(Records to use Opens)

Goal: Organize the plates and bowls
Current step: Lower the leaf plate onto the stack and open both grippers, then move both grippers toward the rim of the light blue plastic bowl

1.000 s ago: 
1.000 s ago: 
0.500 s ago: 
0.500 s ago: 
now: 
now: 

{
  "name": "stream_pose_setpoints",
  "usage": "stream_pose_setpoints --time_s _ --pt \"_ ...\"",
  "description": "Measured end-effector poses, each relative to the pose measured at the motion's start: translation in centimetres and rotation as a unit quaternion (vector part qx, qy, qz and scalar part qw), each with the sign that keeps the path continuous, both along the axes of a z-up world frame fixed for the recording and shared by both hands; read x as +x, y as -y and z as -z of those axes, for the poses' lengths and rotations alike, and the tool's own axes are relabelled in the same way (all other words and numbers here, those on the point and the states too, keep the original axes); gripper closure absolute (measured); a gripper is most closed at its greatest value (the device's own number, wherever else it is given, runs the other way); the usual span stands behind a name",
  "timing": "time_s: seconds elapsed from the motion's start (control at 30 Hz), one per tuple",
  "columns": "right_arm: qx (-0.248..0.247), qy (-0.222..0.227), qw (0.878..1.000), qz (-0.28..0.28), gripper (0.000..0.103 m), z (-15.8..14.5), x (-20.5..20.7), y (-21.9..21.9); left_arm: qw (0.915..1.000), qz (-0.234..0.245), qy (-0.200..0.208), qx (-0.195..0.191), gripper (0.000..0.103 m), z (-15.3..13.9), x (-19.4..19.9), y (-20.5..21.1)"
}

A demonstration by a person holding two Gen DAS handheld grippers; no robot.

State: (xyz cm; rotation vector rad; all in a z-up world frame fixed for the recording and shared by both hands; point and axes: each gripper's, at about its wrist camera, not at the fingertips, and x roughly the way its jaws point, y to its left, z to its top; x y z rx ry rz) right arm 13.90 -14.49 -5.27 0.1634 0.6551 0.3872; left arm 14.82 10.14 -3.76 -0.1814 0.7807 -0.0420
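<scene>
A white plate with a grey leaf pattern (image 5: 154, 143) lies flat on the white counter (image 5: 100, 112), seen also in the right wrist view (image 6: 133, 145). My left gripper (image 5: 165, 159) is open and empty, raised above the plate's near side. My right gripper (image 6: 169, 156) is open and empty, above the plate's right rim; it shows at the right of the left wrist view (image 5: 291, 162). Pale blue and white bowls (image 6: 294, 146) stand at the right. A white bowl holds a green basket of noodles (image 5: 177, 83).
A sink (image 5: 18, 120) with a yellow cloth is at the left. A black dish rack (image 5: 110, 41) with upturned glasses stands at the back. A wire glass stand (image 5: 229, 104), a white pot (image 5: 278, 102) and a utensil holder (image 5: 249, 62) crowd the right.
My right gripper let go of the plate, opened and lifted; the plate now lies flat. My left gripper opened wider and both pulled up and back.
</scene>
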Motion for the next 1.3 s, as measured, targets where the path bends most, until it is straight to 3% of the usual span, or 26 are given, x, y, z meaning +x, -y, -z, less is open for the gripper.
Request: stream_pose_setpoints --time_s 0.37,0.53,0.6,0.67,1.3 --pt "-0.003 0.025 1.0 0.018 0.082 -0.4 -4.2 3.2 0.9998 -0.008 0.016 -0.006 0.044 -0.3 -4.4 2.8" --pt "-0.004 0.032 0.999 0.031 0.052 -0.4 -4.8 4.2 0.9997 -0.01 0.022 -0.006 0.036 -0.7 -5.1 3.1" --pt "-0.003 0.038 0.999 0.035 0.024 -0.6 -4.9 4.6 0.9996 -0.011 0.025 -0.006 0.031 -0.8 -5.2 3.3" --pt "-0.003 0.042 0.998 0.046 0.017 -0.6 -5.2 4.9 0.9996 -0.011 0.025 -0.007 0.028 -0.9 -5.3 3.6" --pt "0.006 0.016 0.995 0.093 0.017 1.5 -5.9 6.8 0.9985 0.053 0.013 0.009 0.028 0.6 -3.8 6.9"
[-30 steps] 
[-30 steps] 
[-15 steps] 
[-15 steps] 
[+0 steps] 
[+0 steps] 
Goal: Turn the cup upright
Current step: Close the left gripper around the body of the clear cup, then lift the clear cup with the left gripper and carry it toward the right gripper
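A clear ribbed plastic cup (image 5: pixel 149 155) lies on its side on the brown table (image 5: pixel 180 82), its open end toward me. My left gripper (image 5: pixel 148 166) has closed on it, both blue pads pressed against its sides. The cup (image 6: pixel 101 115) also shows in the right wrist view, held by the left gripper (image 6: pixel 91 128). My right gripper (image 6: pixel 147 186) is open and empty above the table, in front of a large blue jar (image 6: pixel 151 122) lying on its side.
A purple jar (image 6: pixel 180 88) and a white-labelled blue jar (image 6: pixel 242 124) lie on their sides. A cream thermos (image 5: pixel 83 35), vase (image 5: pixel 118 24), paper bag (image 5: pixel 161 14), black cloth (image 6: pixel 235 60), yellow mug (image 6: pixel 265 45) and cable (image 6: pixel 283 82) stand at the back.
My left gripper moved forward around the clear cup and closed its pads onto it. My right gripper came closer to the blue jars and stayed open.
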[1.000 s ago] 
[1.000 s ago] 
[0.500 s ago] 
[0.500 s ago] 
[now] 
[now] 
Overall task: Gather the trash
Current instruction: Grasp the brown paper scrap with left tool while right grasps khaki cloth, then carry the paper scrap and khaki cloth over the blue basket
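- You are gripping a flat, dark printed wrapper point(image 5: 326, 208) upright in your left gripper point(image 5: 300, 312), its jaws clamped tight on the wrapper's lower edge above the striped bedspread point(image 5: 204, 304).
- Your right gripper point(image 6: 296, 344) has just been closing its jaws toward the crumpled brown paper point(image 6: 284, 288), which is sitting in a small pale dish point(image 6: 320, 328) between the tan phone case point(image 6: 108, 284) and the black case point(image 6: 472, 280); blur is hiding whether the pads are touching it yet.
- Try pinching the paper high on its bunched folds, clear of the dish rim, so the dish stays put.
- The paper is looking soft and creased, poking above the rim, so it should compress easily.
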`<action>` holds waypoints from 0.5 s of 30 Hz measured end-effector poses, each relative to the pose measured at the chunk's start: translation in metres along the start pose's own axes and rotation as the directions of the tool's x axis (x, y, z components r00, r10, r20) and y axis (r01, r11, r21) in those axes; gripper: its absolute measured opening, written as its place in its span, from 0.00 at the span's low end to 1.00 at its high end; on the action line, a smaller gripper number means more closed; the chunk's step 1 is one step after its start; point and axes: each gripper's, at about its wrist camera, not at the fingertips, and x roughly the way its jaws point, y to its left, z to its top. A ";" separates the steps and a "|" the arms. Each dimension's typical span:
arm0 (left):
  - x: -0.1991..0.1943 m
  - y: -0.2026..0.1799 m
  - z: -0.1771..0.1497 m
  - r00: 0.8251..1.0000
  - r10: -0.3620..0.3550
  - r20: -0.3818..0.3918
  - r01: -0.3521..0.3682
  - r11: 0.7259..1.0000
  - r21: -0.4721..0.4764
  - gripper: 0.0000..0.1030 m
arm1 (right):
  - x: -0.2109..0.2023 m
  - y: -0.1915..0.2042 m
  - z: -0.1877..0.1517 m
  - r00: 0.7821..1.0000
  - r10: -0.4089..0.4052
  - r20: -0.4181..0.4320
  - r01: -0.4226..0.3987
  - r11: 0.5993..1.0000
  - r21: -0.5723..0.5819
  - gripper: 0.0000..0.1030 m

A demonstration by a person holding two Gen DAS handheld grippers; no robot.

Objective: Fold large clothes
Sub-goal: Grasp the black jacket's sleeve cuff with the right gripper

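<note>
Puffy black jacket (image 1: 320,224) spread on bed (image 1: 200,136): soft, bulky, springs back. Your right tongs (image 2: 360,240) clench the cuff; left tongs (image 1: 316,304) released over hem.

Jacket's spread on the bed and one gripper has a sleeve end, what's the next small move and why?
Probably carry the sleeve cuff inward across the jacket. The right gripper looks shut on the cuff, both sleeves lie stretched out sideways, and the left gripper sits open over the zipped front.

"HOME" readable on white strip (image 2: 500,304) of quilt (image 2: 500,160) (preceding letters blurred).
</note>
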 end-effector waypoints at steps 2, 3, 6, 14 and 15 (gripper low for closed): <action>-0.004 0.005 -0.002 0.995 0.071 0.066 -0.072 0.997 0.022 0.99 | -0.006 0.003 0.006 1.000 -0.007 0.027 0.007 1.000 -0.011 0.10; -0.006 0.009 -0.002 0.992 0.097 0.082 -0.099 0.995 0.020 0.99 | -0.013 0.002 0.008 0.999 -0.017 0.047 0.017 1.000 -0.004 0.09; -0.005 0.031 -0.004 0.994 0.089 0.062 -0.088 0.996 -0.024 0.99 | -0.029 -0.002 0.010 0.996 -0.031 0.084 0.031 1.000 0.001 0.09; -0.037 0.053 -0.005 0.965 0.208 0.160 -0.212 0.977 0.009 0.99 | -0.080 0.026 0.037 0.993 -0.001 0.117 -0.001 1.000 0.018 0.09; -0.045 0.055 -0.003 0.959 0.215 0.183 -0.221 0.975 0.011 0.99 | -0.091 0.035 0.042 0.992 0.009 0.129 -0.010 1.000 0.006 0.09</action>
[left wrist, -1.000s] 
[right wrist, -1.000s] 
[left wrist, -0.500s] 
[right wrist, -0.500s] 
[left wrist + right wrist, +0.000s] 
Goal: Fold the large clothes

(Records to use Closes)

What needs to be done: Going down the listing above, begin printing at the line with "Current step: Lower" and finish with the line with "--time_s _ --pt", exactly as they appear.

Answer to this problem:
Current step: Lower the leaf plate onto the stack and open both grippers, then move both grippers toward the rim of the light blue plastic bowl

1.000 s ago: 
1.000 s ago: 
0.500 s ago: 
0.500 s ago: 
now: 
now: 

{
  "name": "stream_pose_setpoints",
  "usage": "stream_pose_setpoints --time_s _ --pt \"_ ...\"",

With the answer given, the exercise is closed.